What Is Index Options Tax Treatment?
The Key Distinction: Index Options vs. Equity Options
Index options tax treatment depends on the contract’s legal and exchange classification, not on whether a trader views the position as “index exposure.” An index option is an option whose value is tied directly to a stock-market index, such as the S&P 500 Index or Nasdaq-100 Index. Examples include options on the S&P 500 Index (SPX) and Nasdaq-100 Index (NDX).
That differs from an equity option, which is an option on shares of an individual company, such as AAPL, NVDA, or MSFT. It also differs from an ETF option, which is an option on shares of a fund. SPY options, for example, are options on shares of the SPDR S&P 500 ETF Trust, not options directly on the S&P 500 Index.
This distinction is central because qualifying broad-based index options may receive Section 1256 treatment. Section 1256 contracts are generally marked to market at year-end, with gains and losses generally treated as 60% long-term and 40% short-term capital gain or loss, regardless of the actual holding period.1 Stock options and most ETF options generally follow different rules and do not automatically receive this 60/40 treatment.
Why Contract Classification Matters at Tax Time
Two products can be designed to express nearly identical market views while producing materially different tax reporting outcomes. The standard comparison is SPX versus SPY:
- SPX options are options on the S&P 500 Index. Qualifying SPX contracts are generally treated as Section 1256 contracts.
- SPY options are options on an ETF that seeks to track the S&P 500 Index. They are generally treated as equity options rather than Section 1256 contracts.
An automated options strategy that sells 0DTE SPX premium and an otherwise identical strategy that sells 0DTE SPY premium may therefore create different tax records even if both strategies target the same directional exposure, delta, or volatility risk. A backtest, execution engine, or trade journal should store the exact option root, underlying type, expiration, and broker-reported product classification rather than labeling every broad-market trade as an “index option.”
Do not infer tax status from the symbol alone, whether the contract is cash-settled or physically settled, the option’s expiration cycle, or the strategy’s intent. Those characteristics may help identify the product, but they do not independently determine federal tax treatment. Confirm the contract’s official classification using the exchange’s specifications, your broker’s tax reporting, and applicable IRS guidance. Not every option connected to an index qualifies as a broad-based index option or a Section 1256 contract.
Educational Disclaimer for Active Traders
This article is for educational purposes only and is not tax, legal, or investment advice. Before filing, review your broker’s year-end tax documents, exchange contract specifications, IRS publications and guidance, and the advice of a qualified tax professional who understands options trading.
Your result can differ from another trader’s even when trading the same contracts. Relevant factors may include elections, wash-sale activity, open positions at year-end, straddles, mixed straddles, entity structure, trader tax status, state tax rules, futures positions, ETF options, equity options, and other products traded in the same account or related accounts.

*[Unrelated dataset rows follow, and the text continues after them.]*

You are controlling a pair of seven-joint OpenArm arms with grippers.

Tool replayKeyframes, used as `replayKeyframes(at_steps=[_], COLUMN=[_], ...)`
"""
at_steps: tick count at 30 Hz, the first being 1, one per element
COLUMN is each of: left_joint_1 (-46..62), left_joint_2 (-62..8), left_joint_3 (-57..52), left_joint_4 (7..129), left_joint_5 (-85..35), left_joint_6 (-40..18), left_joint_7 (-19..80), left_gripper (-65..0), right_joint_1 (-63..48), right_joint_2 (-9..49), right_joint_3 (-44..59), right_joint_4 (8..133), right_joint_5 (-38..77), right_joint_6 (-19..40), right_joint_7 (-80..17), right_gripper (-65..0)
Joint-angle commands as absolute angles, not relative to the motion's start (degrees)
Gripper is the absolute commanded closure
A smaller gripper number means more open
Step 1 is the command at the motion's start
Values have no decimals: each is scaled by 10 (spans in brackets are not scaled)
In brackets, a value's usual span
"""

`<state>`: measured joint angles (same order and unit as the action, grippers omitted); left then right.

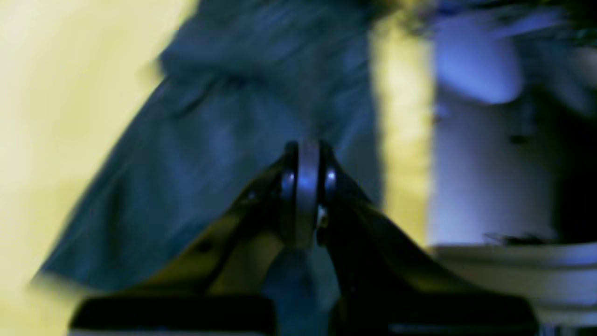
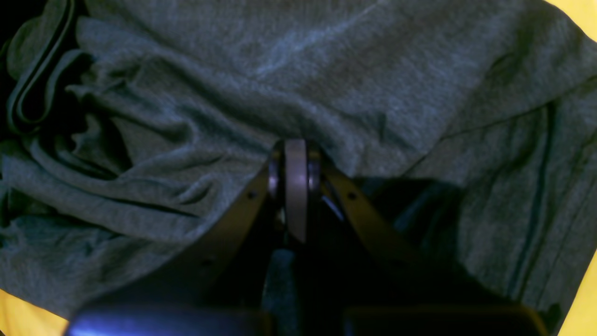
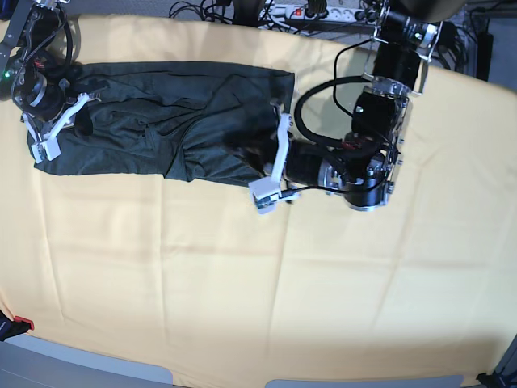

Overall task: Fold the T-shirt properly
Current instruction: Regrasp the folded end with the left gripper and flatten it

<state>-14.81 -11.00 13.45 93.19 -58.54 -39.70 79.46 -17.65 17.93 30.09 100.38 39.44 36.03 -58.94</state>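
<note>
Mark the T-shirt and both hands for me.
T-shirt point(image 3: 161, 105), base view, flat middle of the fabric.
Left hand point(image 3: 260, 149), base view, between its fingertips.
Right hand point(image 2: 295, 154), right wrist view, between its fingertips.

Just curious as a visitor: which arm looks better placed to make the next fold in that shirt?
Probably the left gripper: it sits at the T-shirt's loose inner end. The right gripper sits at the far end.

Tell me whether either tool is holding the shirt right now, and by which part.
Both tools are shut over the T-shirt, right tool at one end, left tool at the other, but whether cloth is pinched cannot be told.
</note>
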Motion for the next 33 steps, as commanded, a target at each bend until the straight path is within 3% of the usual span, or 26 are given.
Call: replayKeyframes(at_steps=[1,6,14,19,23,28,33], left_joint_1=[-159,-158,-157,-152,-141,-150,-164], left_joint_2=[-111,-116,-112,-91,-64,-51,-51], left_joint_3=[137,175,257,270,270,267,207], left_joint_4=[940,940,940,940,924,920,927], left_joint_5=[-584,-475,-482,-604,-545,-521,-520], left_joint_6=[-400,-380,-381,-400,-400,-400,-400], left_joint_7=[773,731,725,710,633,646,722], left_gripper=[0,0,0,0,0,0,0], right_joint_1=[-175,-175,-175,-175,-175,-175,-176], right_joint_2=[188,187,188,187,188,189,189], right_joint_3=[304,304,304,304,304,304,304], right_joint_4=[1011,1011,1011,1011,1011,1011,1011], right_joint_5=[389,389,389,389,389,389,389], right_joint_6=[358,358,358,358,358,361,369], right_joint_7=[-594,-594,-594,-594,-594,-593,-593], right_gripper=[0,0,0,0,0,0,0])
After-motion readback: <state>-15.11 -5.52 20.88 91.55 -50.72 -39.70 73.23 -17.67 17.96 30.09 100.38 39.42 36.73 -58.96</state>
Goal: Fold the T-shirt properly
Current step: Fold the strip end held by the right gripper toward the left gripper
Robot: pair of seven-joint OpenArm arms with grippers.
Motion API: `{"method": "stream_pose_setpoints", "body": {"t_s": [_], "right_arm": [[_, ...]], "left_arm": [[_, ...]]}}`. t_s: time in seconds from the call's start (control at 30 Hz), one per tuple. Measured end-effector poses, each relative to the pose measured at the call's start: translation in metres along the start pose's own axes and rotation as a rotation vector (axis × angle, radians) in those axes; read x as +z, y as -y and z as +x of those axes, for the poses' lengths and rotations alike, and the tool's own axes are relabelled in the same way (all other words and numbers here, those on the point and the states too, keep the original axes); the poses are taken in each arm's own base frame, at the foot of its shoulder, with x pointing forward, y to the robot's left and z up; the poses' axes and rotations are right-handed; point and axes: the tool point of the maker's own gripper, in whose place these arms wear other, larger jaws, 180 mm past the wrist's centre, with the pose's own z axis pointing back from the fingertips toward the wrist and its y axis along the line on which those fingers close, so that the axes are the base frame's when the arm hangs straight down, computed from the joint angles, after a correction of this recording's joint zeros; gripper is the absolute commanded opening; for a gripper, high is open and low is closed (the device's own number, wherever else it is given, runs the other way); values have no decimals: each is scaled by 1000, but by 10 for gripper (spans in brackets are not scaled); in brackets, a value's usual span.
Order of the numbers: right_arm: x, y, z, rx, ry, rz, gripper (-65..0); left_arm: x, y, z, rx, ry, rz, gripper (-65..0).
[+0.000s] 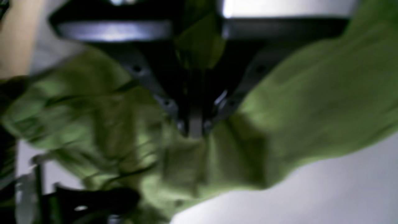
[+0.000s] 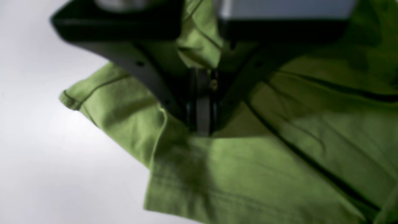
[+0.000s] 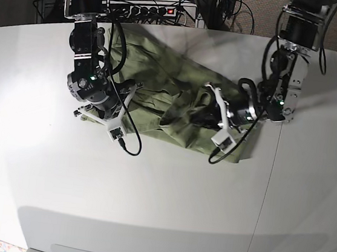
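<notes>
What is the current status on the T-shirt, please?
Left gripper, right gripper both shut on T-shirt. Shirt bunched on table. Nothing obstructing.

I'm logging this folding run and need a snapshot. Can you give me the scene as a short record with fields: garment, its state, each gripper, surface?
garment: green T-shirt
state: bunched and creased, partly lifted, not yet folded
left gripper: shut on T-shirt, fabric pinched between the fingers; view blurred
right gripper: shut on T-shirt near a hemmed edge
layout: in the base view, both arms are over the shirt, one at each side
surface: white table
other: cables and power strip behind the table
</notes>
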Motion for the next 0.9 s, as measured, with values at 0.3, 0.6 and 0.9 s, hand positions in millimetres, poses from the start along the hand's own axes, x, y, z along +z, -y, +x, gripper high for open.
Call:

How Section 1256 Creates the 60/40 Tax Split
What Are Section 1256 Contracts?
Internal Revenue Code Section 1256 establishes a special federal tax regime for certain exchange-traded derivatives. The statutory category includes regulated futures contracts, foreign currency contracts, nonequity options, dealer equity options, and dealer securities futures contracts.1 Under the statute, a nonequity option is any listed option that is not an equity option, and an equity option includes options on a narrow-based security index, so broad-based index options fall on the nonequity (Section 1256) side of the line.
For index-options traders, the relevant category is usually the nonequity option. Qualifying options on broad-based indexes are generally treated as nonequity options and therefore may receive Section 1256 treatment. Cash-settled broad-based index options, including qualifying SPX options, are commonly associated with this treatment.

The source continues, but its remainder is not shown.